Despite extensive prior work on the original Leap Motion Controller and a growing number of application studies involving LMC2, a quantitative, head-to-head comparison of both generations using common metrology-style metrics is still missing. In particular, previous LMC1 evaluations report heterogeneous accuracy values and spatial error maps that have not been revisited with LMC2, and existing LMC2-based applications do not provide detailed error characterizations. The present study addresses this gap by aligning its evaluation with established accuracy and repeatability measures [
1,
11] and by explicitly contrasting LMC2 with LMC1 across shared, robot-actuated test conditions. By characterizing central and boundary regions of the tracking volume using an external motion-capture reference, the results enable a quantitative assessment of ten years of Leap Motion hardware evolution, a re-interpretation of earlier LMC1-based findings in the light of LMC2 performance, and a clearer positioning of LMC2 within the current ecosystem of VR/AR hand-tracking technologies.

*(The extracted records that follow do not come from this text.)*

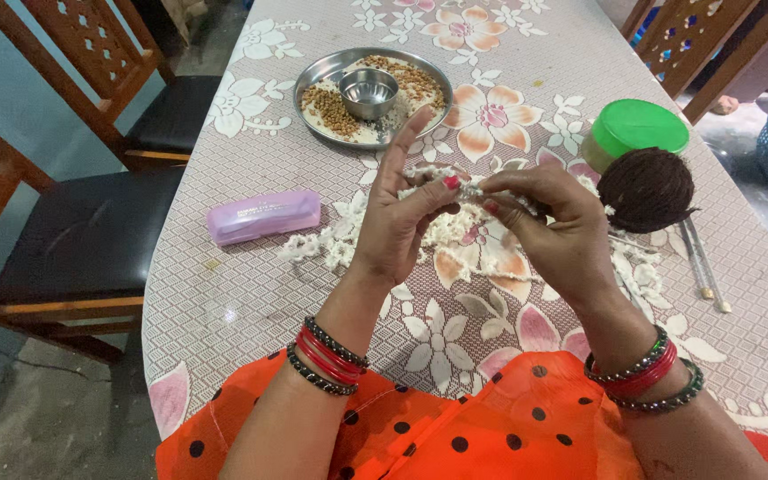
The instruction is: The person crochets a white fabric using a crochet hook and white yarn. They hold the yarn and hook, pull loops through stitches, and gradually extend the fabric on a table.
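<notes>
My left hand [399,216] and my right hand [551,229] meet above the table, both pinching a strand of small white flowers [466,189] between thumbs and fingers. The white garland [331,244] trails down onto the floral tablecloth [251,302] below and to the left of my hands. A dark brown ball of thread [647,188] lies just right of my right hand. Both wrists wear red and dark bangles.
A steel plate [372,93] with brown seeds and a small steel bowl [368,90] sits at the back. A lilac oblong case [264,215] lies left. A green-lidded jar [635,130] and two thin sticks [702,267] are right. Wooden chairs [82,231] stand left.
</notes>
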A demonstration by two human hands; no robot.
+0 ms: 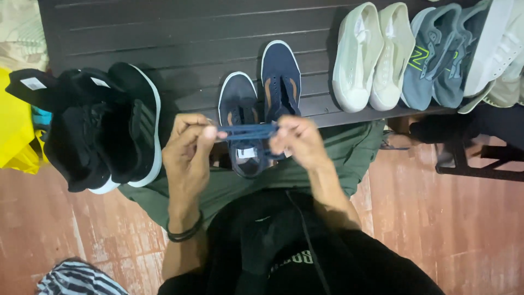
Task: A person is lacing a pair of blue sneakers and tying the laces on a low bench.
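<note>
My left hand (188,147) and my right hand (297,139) pinch the two ends of a dark blue shoelace (248,131), stretched level between them. Just below the lace a navy sneaker (240,125) with a white sole rim rests on my lap, its tongue and insole showing. Its twin (281,79) lies on the dark wooden bench (191,38) just beyond my right hand, toe pointing away. A black band circles my left wrist.
A pair of black sneakers (103,128) with white soles hangs over the bench's left edge. Cream sneakers (371,54), grey-blue trainers (439,54) and a white shoe (499,43) line the right side. A yellow bag (13,131) sits far left, reddish floor below.
</note>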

In the following, we therefore move from this literature-based gap analysis to the experimental design and measurement setup (
Section 3) that provide the required quantitative accuracy and repeatability metrics for both controllers.
4. Experiments
We evaluate both Leap Motion devices in terms of their stability during continuous motion within the detection domain, their accuracy to track repeatedly approached positions and their behavior at the domain boundary. In order to analyze and compare the two controllers we conduct three different experiments (A continuous experiment, B field of view experiment, C boundary experiment), which are described in the following sections. The experiments are performed one after another, with a 3D-printed left or right hand, which is mounted on a robotic arm in order to take hand-side effects into account. Each finger and the palm are equipped with individual markers that are tracked by an OptiTrack system, which has been used as a reference system for our study. Each experiment was carried out 10 times in a completely darkened room to prevent side effects related to the infrared technology used and solar radiation. The choice of ten repetitions per condition follows established practice in metrology, where repeatability is commonly estimated from multiple identical measurements and where ten repetitions are generally sufficient to obtain stable standard deviation estimates under controlled conditions. Comparable numbers of repetitions have also been used in related Leap Motion validation studies. For example, Vysocký et al. [
11] employ repeated robot-actuated movements to assess Leap Motion stability, and Sprague et al. [
32] evaluate the Leap Motion Controller 2 and MediaPipe Hands using five repetitions per hand-movement task. Moreover, preliminary observations in our own setup consistently showed highly similar measurements across repeated runs. Therefore, ten repetitions represent a statistically sound and practically efficient choice for achieving stable estimates of accuracy and repeatability in our controlled measurement setup.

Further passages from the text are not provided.